The American family is the scapegoat of the nations. Foreign critics visit us and report that children are forward and incorrigible, that wives are pampered and extravagant, and that husbands are henpecked and cultureless. Nor is this the worst. It only skims the surface by comparison with the strictures of home-grown criticism. Our domestic arbiters of every school have a deeper fault to find: they see the family as a crumbling institution, a swiftly falling bulwark. Catholic pulpits call upon St. Joseph to save the ruins and Puritan moralists invoke Will Carlton, believing in common with most of our public guardians that only saints and sentimentalism can help in such a crisis. Meanwhile the American family shows the usual tenacity of form, beneath much superficial change, uniting in various disguises the most ancient and the newest modes of living. In American family life, if anywhere, the Neolithic meets the modern and one needs to be very rash or very wise to undertake the nice job of finding out which is which. But one at least refuses to defeat one’s normal curiosity by joining in the game of blind-man’s buff, by means of which public opinion about the family secures a maximum of activity along with a minimum of knowledge.

A little science would be of great help. But popular opinion does not encourage scientific probing of the family. In this field, not honesty but evasion is held to be the best policy. Rather than venture where taboo is so rife and the material so sensitive, American science would much rather promote domestic dyes and seedless oranges. It is true that we have the Federal Census with its valuable though restrained statistics.
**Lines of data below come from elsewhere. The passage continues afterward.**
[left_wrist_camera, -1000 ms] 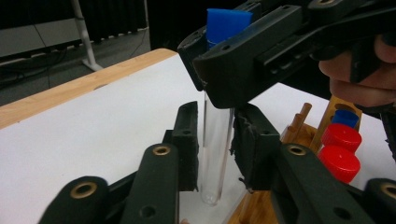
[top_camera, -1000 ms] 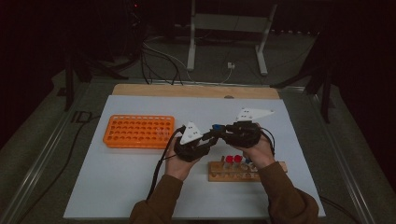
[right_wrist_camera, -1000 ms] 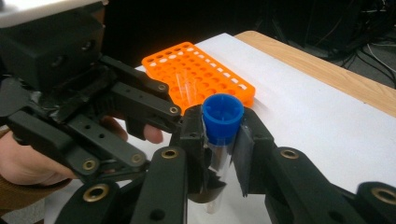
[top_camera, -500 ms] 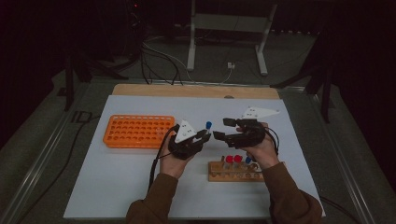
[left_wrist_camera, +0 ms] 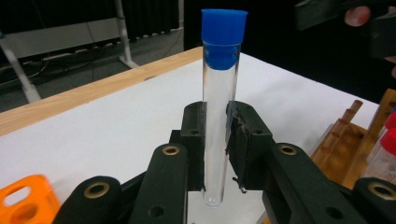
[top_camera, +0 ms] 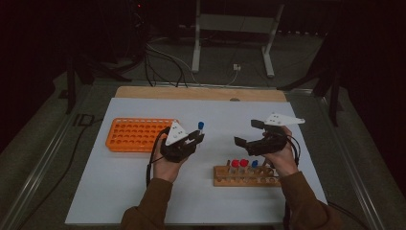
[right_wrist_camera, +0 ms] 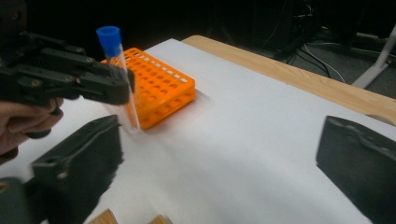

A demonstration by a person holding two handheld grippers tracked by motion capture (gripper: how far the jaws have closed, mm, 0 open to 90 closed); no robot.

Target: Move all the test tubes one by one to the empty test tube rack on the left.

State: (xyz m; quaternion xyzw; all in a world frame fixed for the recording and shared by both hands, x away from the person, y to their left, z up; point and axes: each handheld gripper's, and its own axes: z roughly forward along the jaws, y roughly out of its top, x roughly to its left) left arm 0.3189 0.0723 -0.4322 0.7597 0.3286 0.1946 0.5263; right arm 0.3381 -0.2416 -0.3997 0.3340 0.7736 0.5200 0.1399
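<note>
A clear test tube with a blue cap (left_wrist_camera: 217, 116) stands upright between the jaws of my left gripper (left_wrist_camera: 217, 140), which is shut on its lower half. In the high view the left gripper (top_camera: 195, 138) hovers over the white mat at centre, the tube's blue cap (top_camera: 201, 126) pointing up. My right gripper (top_camera: 248, 132) is a short way to the right, open and empty, above a wooden rack (top_camera: 246, 176). The right gripper (right_wrist_camera: 222, 135) has its jaws wide apart and faces the tube (right_wrist_camera: 122, 88).
An orange tube rack (top_camera: 136, 134) with several empty holes lies on the mat to the left. The wooden rack (left_wrist_camera: 355, 140) holds two red-capped tubes (top_camera: 239, 164) and a blue-capped one (top_camera: 254, 164). Bare white mat (top_camera: 230, 115) lies beyond the grippers, then a wooden table edge.
A second ago both grippers were close together at the blue-capped tube. They have drawn apart: the left went left with the tube, the right went right and stands open.
</note>
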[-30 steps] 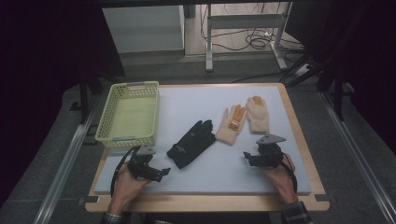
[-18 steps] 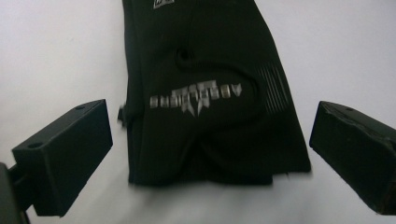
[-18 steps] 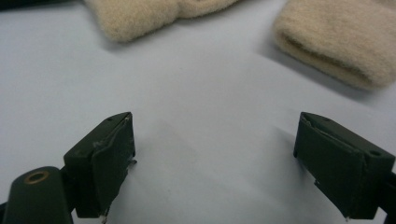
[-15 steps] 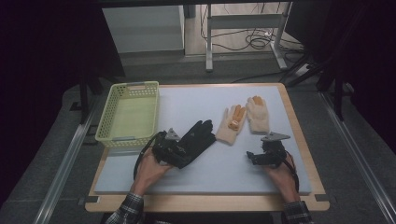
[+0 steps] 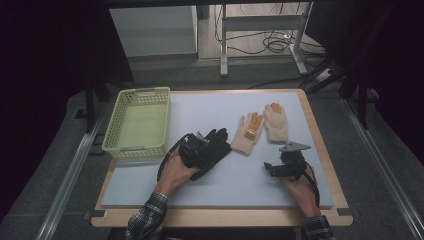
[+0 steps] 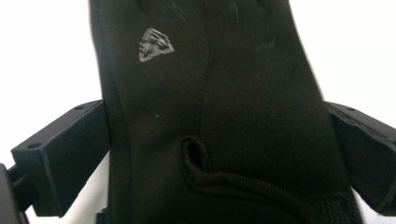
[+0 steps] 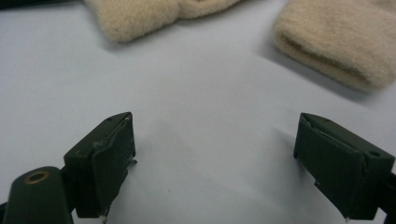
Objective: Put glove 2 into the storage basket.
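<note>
Black glove (image 5: 212, 150): one, lying flat on the table (image 5: 225, 185), just right of the basket (image 5: 137, 125); in the left gripper view it lies between the two jaws, a grey emblem (image 6: 155, 43) on its back and a cord loop (image 6: 205, 168) near the cuff.
Left tool (image 5: 197, 150): over the cuff end of the black glove, beside the basket's near right corner; jaws spread wide, one on each side of the glove; whether they touch the fabric, I cannot tell; nothing is clamped.
Right tool (image 5: 280, 167): well to the right of the basket, near the table's front edge; jaws wide apart over bare table, holding nothing.
Beige gloves: two, lying side by side to the right of the basket, beyond the right tool; one (image 5: 249, 132) has orange marks on its fingers, the other (image 5: 276, 122) has an orange fingertip; their cuffs show at the top of the right gripper view.
Basket: one, pale yellow-green plastic mesh, on the table's left side.
Hands: two, one on each tool, with plaid sleeve cuffs.
Table: one, wooden rim, pale blue-grey mat.
</note>
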Available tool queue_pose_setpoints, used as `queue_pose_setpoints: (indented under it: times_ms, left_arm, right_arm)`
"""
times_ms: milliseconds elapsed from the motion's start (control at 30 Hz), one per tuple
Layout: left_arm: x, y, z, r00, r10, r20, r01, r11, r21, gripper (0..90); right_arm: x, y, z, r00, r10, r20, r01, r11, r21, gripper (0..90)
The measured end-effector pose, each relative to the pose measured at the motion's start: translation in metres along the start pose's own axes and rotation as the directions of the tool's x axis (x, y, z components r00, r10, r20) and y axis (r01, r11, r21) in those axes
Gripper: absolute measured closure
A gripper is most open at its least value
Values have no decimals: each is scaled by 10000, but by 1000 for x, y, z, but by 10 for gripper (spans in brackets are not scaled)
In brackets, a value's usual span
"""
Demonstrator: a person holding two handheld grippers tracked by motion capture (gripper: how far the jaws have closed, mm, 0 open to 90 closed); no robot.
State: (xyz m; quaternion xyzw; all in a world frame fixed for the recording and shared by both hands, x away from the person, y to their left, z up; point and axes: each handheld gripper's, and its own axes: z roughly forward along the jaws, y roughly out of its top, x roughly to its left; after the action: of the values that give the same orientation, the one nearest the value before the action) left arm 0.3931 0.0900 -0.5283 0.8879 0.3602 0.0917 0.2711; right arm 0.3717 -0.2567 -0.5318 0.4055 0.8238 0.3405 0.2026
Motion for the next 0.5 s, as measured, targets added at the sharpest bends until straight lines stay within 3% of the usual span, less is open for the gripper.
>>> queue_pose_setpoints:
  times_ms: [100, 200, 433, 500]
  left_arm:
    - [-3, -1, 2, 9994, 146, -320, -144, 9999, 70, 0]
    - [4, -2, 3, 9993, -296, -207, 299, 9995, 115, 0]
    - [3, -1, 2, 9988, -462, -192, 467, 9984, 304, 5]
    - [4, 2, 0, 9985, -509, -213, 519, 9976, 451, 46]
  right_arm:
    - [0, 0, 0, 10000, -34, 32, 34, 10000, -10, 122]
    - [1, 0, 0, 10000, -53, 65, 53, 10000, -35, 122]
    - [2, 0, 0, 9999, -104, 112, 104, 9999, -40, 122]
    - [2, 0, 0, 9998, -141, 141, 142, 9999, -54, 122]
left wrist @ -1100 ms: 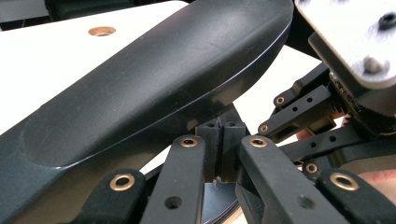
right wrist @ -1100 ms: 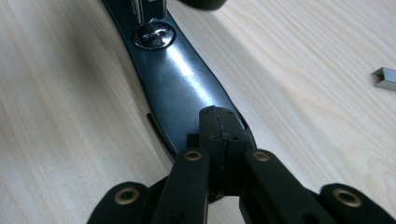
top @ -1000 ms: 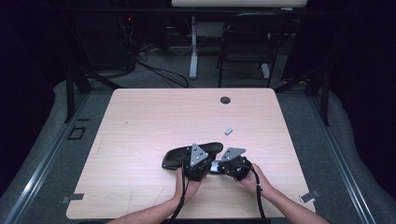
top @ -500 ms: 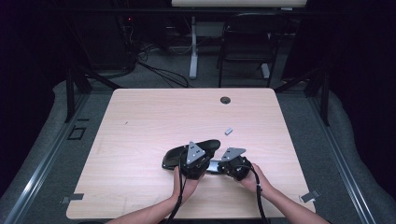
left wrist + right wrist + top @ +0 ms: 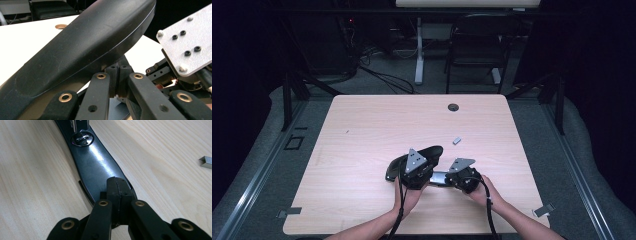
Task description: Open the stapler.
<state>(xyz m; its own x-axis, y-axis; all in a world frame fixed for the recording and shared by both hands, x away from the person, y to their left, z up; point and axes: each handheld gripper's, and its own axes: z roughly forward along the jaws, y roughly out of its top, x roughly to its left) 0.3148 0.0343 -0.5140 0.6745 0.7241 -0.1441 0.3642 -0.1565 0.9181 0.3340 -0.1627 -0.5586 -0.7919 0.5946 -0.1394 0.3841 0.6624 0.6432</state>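
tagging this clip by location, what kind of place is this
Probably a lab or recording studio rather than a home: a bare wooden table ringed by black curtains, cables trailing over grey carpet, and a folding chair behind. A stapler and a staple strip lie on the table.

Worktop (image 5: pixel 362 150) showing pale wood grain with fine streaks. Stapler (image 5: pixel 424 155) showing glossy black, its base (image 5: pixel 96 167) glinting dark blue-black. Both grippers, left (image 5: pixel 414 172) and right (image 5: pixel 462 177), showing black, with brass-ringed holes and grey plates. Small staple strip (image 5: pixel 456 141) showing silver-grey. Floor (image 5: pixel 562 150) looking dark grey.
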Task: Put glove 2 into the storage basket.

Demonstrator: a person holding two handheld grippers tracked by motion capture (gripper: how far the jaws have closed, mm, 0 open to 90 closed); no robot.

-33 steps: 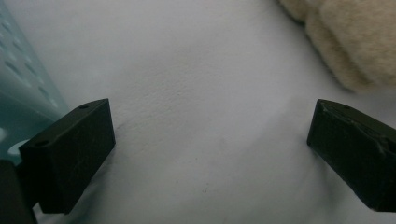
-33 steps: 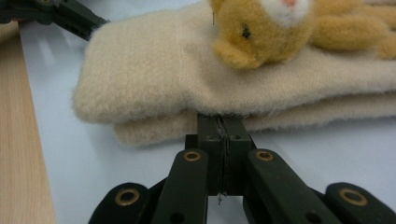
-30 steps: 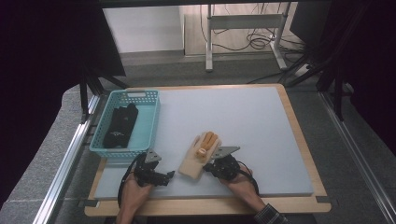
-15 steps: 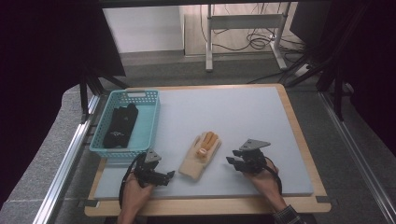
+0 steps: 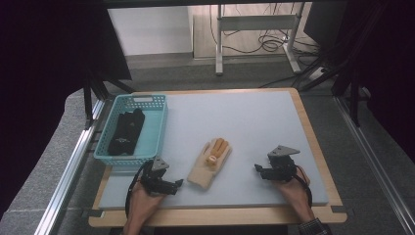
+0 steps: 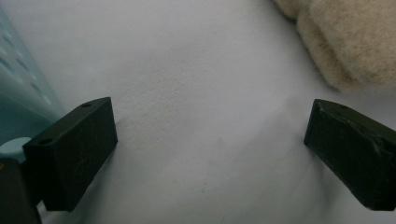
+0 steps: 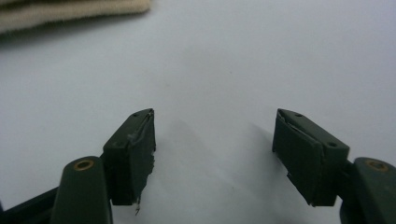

But even the census has always taken less interest in family status and family composition, within the population, than in the classification of property and occupation and the fascinating game of “watching Tulsa grow.” In no country is the collection of vital statistics so neglected and sporadic and the total yield of grab-bag facts so unamenable to correlation. Through the persistent effort of the Children’s Bureau, this situation has been considerably improved during the past ten years; so that now there exist the so-called “registration areas” where births, marriages, and deaths are actually recorded. For the country as a whole, these vital facts still go unregistered. The prevailing sketchiness in the matter of vital statistics is in distinct contrast to the energy and thoroughness with which American political machinery manages to keep track of the individual who has passed the age of twenty-one.

One of the tendencies, statistically verified, of the native family is its reduction in size. In the first place the circumference of the family circle has grown definitely smaller through the loss of those adventitious members, the maiden aunt and the faithful servant. The average number of adult females in the typical household is nowadays just one. The odd women are out in the world on their own; they no longer live “under the roofs” of their brothers-in-law. Miss Lulu Bett is almost an anachronism in 1920. The faithful servant has been replaced by the faithless one, who never by any chance remains long enough to become a familial appendage, or else she has not been replaced at all. Even “Grandma” has begun to manifest symptoms of preferring to be on her own. Thus the glory of the patriarchal household has visibly departed, leaving only the biological minimum in its stead.

In the dwindling of this ultimate group lies the crux of the matter. The American grows less and less prolific, and panicky theorists can already foresee a possible day when the last 100 per cent. American Adam and the last 100 per cent. American Eve will take their departure from our immigrationized stage. It is providentially arranged—the maxim tells us—that the trees shall not grow and grow until they pierce the heavens; but is there any power on the job of preventing the progressive decline of the original Anglo-Saxon stock even to the point of final extinction? This is a poignant doubt in a country where the Anglo-Saxon strain enjoys a prestige out of all proportion to its population quota. The strain may derive what comfort it can from the reflection that the exit of the Indian was probably not due to birth control.